# [GOAL OF THE EXERCISE]
Of the material below, the lines to be retyped are those from the line containing "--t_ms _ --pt" through the line containing "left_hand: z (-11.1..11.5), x", inclusive; reproduce them exactly.
**** RECORDS SHOWN ****
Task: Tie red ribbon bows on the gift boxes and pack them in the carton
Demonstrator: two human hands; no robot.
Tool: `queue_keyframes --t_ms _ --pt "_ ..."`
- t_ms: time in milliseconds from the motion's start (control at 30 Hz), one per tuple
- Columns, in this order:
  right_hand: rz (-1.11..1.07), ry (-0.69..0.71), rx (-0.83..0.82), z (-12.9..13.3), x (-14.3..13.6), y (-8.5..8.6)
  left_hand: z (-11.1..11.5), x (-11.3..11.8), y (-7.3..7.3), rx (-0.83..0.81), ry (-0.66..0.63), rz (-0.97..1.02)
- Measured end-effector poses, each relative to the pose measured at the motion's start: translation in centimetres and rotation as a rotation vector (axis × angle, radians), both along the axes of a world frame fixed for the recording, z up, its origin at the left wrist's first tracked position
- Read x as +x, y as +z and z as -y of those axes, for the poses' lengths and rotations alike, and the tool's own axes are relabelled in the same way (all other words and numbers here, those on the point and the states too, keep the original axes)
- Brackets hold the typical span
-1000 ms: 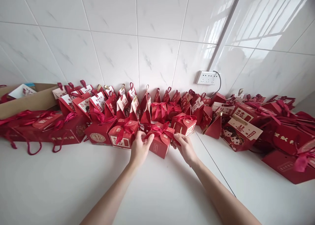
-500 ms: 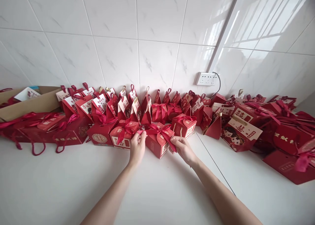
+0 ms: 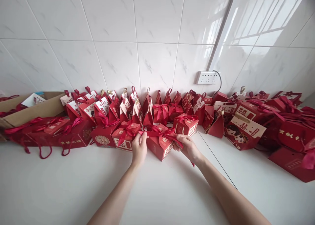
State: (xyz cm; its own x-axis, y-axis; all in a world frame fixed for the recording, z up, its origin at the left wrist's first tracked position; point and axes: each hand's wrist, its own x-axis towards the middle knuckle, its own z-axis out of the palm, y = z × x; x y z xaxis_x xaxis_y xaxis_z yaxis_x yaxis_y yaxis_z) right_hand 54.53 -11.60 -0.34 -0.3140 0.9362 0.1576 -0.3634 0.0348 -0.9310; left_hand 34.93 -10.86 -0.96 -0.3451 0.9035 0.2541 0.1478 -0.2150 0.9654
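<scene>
Between my hands, a red gift box (image 3: pixel 155 148) sits on a white counter (image 3: pixel 152 195), other boxes (image 3: pixel 161 113) behind it. My left hand (image 3: pixel 139 149) pinches one side of its ribbon bow (image 3: pixel 160 132), my right hand (image 3: pixel 189 149) the other, though those fingertips are partly hidden. Pulling both sides evenly and gently should keep it centred.

I find the left hand (image 3: pixel 139 148) and right hand (image 3: pixel 188 148) bare. I record the left forearm (image 3: pixel 118 190) and right forearm (image 3: pixel 225 182) as uncovered to my view's lower edge, slim, tapering, smooth in outline.
</scene>
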Motion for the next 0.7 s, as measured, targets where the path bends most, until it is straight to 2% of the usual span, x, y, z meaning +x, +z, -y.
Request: queue_keyframes --t_ms 133,267,467,567,700 --pt "-0.072 -0.03 -0.019 -0.2 0.5 0.4 -0.2 0.0 -0.1 0.006 -0.015 0.077" --pt "-0.257 -0.086 -0.089 -0.5 1.3 0.9 -0.3 -0.2 -0.1 -0.012 -0.017 0.204" --pt "-0.397 -0.171 -0.112 -0.3 3.4 2.6 0.6 0.1 1.1 0.05 0.021 0.284" --pt "-0.493 -0.282 -0.076 -0.2 4.4 4.4 0.7 0.2 3.3 0.161 0.006 0.384" --pt "-0.517 -0.309 -0.023 -0.6 4.2 8.1 0.4 0.5 8.7 0.34 -0.044 0.576"
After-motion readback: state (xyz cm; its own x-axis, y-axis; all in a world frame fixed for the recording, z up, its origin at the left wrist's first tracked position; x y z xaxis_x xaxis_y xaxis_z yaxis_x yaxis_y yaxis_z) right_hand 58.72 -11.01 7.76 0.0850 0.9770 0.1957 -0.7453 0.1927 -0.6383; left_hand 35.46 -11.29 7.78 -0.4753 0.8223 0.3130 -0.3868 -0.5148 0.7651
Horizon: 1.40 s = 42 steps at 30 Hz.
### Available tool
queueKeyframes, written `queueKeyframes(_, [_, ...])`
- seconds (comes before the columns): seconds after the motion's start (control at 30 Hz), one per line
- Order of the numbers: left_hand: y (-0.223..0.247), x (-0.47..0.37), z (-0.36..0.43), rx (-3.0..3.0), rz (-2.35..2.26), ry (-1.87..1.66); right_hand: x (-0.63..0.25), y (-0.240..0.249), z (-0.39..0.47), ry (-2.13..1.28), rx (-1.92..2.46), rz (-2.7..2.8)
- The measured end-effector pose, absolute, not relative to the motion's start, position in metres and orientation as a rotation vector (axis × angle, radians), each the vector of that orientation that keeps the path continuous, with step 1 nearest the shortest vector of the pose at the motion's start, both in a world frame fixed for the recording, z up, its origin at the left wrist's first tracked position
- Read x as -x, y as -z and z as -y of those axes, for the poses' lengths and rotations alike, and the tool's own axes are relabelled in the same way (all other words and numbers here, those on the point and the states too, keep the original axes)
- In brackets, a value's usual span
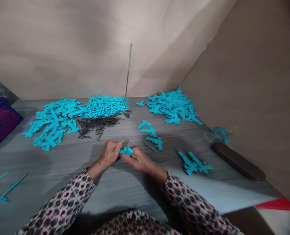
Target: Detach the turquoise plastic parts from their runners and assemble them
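A small turquoise plastic piece [127, 150] is held between my two hands at the middle of the grey table. My left hand [111, 152] is closed at the piece's left end, its thumb pointing up. From the right, my right hand [138, 159] pinches the same piece between thumb and fingers. Just beyond my right hand lie a thin turquoise stick [148, 145] and several loose turquoise gun-shaped pieces [155, 142]. Two longer turquoise pieces [190, 165] rest side by side farther right.
Turquoise heaps lie at the back left [54, 130] and back right [171, 106], with thin sticks [105, 106] and dark small parts [98, 124] between. A blue-red basket [5, 125] stands left. A thin upright rod [128, 71] and dark oblong object [238, 161] are also there.
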<state>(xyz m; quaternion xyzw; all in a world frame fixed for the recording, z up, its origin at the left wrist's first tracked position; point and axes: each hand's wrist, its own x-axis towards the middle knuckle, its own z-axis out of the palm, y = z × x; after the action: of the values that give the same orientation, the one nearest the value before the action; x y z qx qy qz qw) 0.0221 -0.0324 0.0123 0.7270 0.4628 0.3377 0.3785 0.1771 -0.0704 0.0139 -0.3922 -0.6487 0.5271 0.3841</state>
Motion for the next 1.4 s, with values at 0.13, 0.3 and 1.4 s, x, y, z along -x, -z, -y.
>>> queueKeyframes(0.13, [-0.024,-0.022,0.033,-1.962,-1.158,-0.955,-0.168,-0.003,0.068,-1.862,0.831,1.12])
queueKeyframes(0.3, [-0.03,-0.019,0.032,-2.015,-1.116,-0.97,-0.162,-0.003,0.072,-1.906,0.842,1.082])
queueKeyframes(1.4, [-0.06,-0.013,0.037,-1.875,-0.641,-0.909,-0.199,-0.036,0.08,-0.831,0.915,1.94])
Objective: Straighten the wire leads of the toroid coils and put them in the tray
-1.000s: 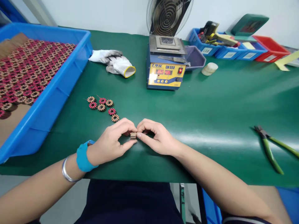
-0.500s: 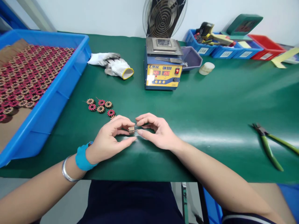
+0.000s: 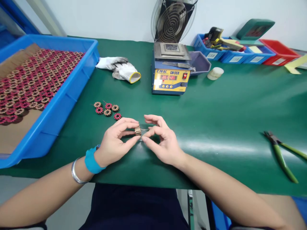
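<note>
A copper-wound ring coil [image 3: 137, 131] is pinched between the fingers and thumb of my left hand [image 3: 115, 137], held on edge just above the green table. Thin wire leads [image 3: 144, 129] stick out of its right side. My right hand [image 3: 165, 140] is right beside it, thumb and index finger closed together at the leads, the other fingers raised. The exact grip on the wire is partly hidden by the fingertips. Beyond my left hand lies a small group of wound coils [image 3: 107, 112], some red and some copper.
At left stands a blue tray [image 3: 72, 86] holding many coils. White gloves [image 3: 122, 70] lie behind the loose coils. A solder pot [image 3: 170, 76] with a fan [image 3: 172, 22] stands at the back, near parts bins [image 3: 236, 57]. Green-handled cutters [image 3: 280, 156] lie at right.
My right thumb and index finger have come together near the coil, and its other fingers have lifted. The coil is still in my left hand. The whole view has shifted slightly.
</note>
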Demonstrator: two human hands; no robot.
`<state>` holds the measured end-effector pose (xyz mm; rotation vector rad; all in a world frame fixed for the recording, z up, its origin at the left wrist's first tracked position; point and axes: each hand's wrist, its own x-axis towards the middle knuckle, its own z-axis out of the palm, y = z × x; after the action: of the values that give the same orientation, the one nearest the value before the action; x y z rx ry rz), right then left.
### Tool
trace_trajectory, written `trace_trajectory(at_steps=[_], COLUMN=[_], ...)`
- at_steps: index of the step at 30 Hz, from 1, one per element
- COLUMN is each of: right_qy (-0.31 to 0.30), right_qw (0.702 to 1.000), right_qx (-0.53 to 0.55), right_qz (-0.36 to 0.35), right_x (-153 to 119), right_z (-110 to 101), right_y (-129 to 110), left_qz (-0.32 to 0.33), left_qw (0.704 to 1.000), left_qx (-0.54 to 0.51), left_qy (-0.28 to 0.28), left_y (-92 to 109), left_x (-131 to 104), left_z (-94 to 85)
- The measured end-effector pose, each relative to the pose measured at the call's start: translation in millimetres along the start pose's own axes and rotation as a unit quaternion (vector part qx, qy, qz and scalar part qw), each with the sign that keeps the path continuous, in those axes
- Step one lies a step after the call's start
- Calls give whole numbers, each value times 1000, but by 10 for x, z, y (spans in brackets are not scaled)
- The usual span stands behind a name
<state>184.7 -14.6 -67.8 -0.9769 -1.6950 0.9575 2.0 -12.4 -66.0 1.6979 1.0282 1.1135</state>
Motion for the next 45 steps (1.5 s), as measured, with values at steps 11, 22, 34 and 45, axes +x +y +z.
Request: trace_trajectory(at_steps=[11,22,34,45], right_qy=[-1,-56,-82,-58], right_qw=[999,997,969,986], right_qx=[-33,13,191,122], right_qz=[-19,50,135,93], right_x=[40,60,151,159], right_z=[-62,-43,-117,-154], right_y=[-24,24,127,113], left_qz=[31,0,-47,-55], left_qw=[999,999,991,992], left_qx=[8,-3,-92,-80], left_qy=[-12,-33,-81,-85], left_y=[23,36,78,62], left_x=[13,6,7,14], left_z=[6,1,-52,-40])
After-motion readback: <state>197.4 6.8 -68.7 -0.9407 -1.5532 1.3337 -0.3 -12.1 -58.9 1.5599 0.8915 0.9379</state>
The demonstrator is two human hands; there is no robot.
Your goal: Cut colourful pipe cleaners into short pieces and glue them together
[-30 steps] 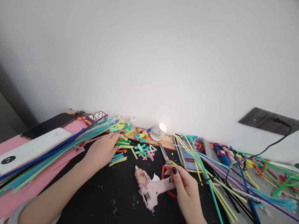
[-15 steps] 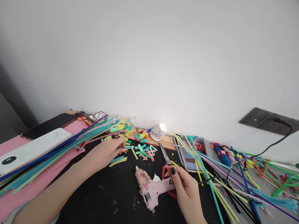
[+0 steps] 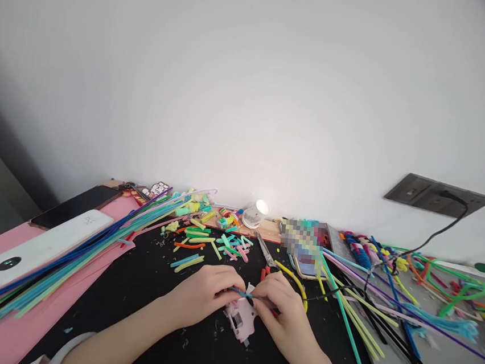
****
# [SOLUTION]
Tool: `queue_keyframes --t_ms _ --pt "_ ..."`
- t_ms: time in milliseconds from the motion's start (control at 30 Hz), one per tuple
- Columns, in this order:
  right_hand: rz (-1.11..1.07), ry (-0.69..0.71), rx (-0.83..0.82), z (-12.9..13.3), x (-14.3..13.6), y (-8.5..8.6)
  left_hand: z (-11.1..11.5), x (-11.3..11.8), y (-7.3..7.3), rx (-0.83..0.81), ry (-0.66..0.63), rz (-0.97..1.02)

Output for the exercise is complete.